After disabling the security software, they used Active Directory to conduct network discovery. They looked at all accounts on Active Directory and looked for technical data files. These files, which had been planted on the machine, included information like the operational status of devices. These files were exfiltrated from the honeypot. They also discovered ICS assets like the HMI and controller components for the OT environment. The adversaries were only interested in ICS assets. They didn’t access any other systems.

And after discovering the ICS assets, the attackers showed no interest in the other assets. They focused on attempting remote execution on ICS endpoints. The firewall prevented them from taking that step but the attackers knew how to circumvent these security measures.

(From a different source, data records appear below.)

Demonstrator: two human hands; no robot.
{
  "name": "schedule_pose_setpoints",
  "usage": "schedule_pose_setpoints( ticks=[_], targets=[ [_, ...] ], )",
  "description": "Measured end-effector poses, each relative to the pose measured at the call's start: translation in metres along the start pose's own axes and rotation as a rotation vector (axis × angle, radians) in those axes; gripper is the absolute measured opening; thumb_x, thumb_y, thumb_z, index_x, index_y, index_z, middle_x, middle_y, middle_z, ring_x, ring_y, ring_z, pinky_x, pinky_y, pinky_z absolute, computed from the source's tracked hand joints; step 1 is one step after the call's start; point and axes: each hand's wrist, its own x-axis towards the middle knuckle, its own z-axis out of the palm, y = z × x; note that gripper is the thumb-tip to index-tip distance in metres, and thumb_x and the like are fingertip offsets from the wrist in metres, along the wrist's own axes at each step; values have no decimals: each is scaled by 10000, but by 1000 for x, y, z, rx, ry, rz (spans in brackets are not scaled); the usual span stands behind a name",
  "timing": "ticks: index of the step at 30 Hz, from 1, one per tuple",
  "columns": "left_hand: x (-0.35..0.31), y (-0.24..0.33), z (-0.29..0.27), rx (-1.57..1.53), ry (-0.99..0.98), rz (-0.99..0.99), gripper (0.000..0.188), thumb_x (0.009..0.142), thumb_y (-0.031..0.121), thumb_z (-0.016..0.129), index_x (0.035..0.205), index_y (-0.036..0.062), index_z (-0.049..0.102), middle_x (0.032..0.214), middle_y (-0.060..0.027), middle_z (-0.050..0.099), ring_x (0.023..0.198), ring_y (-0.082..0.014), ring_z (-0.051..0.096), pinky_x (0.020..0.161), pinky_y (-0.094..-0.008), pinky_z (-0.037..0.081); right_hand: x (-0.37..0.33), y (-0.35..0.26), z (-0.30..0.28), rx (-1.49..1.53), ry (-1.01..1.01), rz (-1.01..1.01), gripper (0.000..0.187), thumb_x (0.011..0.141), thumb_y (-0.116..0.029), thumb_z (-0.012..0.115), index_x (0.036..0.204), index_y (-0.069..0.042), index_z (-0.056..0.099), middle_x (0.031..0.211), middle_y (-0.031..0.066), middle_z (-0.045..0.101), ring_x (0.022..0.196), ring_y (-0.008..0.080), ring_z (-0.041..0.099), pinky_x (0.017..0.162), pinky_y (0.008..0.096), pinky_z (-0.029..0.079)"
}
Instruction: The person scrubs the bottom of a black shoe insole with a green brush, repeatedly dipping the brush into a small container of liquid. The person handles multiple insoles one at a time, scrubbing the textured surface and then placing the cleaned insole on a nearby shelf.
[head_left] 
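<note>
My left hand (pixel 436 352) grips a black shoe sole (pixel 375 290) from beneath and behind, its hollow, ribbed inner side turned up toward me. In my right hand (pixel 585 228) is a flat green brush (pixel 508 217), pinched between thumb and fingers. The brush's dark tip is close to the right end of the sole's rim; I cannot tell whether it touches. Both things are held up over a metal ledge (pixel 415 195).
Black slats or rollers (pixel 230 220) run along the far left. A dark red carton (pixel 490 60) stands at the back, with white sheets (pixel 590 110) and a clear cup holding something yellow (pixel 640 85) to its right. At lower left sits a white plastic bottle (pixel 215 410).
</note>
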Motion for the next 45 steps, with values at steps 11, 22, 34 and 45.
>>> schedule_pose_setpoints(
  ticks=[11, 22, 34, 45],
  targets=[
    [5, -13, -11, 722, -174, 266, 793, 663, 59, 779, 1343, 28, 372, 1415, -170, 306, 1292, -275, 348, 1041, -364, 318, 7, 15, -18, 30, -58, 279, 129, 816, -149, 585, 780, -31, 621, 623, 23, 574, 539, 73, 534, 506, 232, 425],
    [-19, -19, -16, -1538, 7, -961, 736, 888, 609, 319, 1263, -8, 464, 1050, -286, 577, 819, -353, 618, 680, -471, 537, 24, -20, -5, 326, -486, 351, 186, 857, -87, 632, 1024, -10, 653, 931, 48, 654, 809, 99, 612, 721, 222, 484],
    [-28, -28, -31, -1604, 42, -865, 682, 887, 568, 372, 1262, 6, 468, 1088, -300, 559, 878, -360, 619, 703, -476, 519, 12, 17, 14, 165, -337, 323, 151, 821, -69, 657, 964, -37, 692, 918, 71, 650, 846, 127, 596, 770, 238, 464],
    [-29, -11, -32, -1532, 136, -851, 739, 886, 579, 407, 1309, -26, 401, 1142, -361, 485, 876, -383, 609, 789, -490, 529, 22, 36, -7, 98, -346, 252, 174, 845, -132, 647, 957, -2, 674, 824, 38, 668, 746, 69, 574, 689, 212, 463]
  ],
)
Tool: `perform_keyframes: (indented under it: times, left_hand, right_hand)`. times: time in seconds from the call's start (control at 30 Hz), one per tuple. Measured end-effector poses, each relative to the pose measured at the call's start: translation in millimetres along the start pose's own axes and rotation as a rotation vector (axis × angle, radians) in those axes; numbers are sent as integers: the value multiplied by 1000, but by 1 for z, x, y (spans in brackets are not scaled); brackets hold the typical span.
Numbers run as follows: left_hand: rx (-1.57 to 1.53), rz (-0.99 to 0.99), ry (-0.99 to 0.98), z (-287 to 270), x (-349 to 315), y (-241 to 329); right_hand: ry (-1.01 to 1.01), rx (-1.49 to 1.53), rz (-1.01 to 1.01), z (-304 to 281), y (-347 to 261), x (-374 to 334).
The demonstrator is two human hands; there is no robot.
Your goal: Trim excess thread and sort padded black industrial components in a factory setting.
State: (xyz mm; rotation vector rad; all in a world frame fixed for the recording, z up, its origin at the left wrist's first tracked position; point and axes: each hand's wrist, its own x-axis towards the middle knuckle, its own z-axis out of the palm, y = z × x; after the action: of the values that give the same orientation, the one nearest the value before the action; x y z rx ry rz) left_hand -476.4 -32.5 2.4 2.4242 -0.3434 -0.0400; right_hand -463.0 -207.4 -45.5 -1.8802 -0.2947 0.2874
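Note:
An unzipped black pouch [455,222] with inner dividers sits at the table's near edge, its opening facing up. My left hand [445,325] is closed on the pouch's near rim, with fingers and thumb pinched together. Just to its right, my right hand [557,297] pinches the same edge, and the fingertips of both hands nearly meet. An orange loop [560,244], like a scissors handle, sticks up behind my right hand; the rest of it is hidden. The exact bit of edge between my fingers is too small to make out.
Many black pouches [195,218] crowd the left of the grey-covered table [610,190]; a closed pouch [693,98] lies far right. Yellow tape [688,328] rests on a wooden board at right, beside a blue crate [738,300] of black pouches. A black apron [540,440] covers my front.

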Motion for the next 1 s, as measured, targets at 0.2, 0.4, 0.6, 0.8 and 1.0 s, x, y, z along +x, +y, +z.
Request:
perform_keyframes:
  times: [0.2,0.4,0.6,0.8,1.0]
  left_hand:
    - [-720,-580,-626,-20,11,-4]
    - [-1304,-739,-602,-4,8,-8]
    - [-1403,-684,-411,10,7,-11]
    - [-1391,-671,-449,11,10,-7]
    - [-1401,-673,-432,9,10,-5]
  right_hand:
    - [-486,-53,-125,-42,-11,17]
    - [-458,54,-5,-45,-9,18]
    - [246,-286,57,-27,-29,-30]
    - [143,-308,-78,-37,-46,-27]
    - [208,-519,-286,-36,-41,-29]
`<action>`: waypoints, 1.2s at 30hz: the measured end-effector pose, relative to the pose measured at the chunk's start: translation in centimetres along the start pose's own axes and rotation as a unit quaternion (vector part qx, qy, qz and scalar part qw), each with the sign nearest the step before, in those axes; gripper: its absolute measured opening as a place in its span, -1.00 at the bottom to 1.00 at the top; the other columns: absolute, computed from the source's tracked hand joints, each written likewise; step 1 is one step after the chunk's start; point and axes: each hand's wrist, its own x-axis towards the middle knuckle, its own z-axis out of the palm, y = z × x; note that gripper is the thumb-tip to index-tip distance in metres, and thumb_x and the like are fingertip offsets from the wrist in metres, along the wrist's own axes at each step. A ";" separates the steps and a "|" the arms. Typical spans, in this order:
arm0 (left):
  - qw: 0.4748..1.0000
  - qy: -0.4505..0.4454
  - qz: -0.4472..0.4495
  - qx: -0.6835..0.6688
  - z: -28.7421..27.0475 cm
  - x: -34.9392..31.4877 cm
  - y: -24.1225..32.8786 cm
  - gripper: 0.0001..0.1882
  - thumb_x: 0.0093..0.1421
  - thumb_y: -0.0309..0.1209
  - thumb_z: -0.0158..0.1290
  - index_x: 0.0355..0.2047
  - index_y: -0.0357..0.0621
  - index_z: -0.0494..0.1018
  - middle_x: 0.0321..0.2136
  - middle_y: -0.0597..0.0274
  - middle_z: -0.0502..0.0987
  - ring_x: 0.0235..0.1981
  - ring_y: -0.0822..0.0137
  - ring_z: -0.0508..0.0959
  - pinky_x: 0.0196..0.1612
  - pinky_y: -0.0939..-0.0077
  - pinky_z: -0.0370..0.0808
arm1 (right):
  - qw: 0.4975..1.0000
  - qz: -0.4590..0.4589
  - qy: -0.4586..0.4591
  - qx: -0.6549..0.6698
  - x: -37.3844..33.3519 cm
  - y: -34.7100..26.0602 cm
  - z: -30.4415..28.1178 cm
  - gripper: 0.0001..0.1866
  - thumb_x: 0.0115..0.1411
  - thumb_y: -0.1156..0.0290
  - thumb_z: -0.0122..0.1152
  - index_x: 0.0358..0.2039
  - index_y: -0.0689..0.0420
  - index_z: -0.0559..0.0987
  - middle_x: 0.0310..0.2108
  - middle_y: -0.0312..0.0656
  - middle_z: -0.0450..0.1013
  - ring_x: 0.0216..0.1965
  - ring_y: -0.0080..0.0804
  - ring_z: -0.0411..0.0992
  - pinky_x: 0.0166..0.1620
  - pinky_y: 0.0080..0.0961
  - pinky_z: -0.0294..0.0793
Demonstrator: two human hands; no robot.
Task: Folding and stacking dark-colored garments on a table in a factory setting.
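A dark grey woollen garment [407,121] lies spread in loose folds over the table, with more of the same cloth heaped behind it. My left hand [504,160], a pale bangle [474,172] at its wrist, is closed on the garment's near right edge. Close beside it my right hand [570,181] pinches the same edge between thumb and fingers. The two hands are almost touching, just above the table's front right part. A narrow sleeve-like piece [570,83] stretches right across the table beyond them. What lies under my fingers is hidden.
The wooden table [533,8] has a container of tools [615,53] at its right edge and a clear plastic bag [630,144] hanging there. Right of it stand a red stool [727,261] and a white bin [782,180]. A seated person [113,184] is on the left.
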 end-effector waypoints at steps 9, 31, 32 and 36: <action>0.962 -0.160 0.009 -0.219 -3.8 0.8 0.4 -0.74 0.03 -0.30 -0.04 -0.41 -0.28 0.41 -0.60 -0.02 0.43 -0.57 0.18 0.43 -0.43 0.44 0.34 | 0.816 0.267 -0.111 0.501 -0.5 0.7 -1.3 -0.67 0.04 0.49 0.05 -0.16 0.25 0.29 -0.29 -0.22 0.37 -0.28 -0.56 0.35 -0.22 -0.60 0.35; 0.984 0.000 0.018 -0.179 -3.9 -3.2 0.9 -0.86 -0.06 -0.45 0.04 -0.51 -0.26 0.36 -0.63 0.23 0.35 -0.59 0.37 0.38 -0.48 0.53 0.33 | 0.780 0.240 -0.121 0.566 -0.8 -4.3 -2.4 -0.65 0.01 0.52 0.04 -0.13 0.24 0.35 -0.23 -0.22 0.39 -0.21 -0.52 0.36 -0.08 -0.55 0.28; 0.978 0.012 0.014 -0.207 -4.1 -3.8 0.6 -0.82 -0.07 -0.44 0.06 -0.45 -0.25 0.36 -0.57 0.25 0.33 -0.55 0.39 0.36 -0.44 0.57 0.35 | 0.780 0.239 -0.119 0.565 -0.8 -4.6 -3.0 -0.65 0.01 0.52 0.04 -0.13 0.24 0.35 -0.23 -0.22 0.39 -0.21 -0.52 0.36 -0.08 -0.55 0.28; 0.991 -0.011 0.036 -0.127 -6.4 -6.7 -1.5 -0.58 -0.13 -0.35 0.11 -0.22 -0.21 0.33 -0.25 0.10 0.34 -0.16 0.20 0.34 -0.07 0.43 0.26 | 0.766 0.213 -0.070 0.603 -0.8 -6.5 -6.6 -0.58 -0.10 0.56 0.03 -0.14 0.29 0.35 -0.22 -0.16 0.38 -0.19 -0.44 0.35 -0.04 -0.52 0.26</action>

Ain’t no security measure strong enough to keep me from you

After being stymied by the firewall, the adversaries began using a multipoint network reconnaissance. This approach assumes that different assets in an environment have different firewall policies. For example, the domain name controller may have restrictive policies for interacting with the firewall but the policies for the administration console interacting with the ICS environment aren’t as strict. With multipoint network reconnaissance the attackers move laterally to multiple assets and run parallel network scans to locate an asset with more relaxed policies around interacting with the HMI and OT computers.

The attackers moved from the remote server to the SharePoint server, to the domain controller, to the SQL server to run network scans to determine if one of these assets would allow them to access the ICS environment. Instead of scanning the full network, attackers focused on scanning for assets that would give them access to the HMI and OT computers.

“In two days, the attackers got into the environment, conducted reconnaissance aimed at finding an entry point from the IT environment to the OT environment, which is really what they wanted,” Barak said.

What does this mean for security professionals?

Barak suggests that organisations and companies with ICS environments operate a unified SOC that provides visibility into both the IT and OT environments. As the honeypot demonstrated, attackers are looking to use IT environments as gateways into OT environments.

“Companies may have a NOC monitoring the OT environment, but a combined SOC lets you see all operations as they move through the network. Having this visibility is important because attackers could start in the IT environment and move to the OT environment,” Barak said.

Threat hunting is also beneficial, he said. This activity looks for activity that indicates attackers are already in a company’s environment. Instead of waiting to react to an alert issued by a security tool, threat hunting allows defenders to take a proactive approach to security by detecting adversaries before they cause severe damage to a network.

The activity observed in the honeypot also suggests an increased risk for operators. The possibility that this is a trophy taker rather than an APT (advanced persistent threat) actor with training on these types of environments dramatically increases the risk of a mistake having real-world consequences.

Many of these systems are old and fragile and even trained hacking units make mistakes that cause failures in these controls. Hackers seeking to make a name for themselves or simply prove that they can get into a system are far more likely to cause failures out of ignorance rather than malice. This makes incident response and attribution harder, but it also is more likely to result in an unintended real-world effect.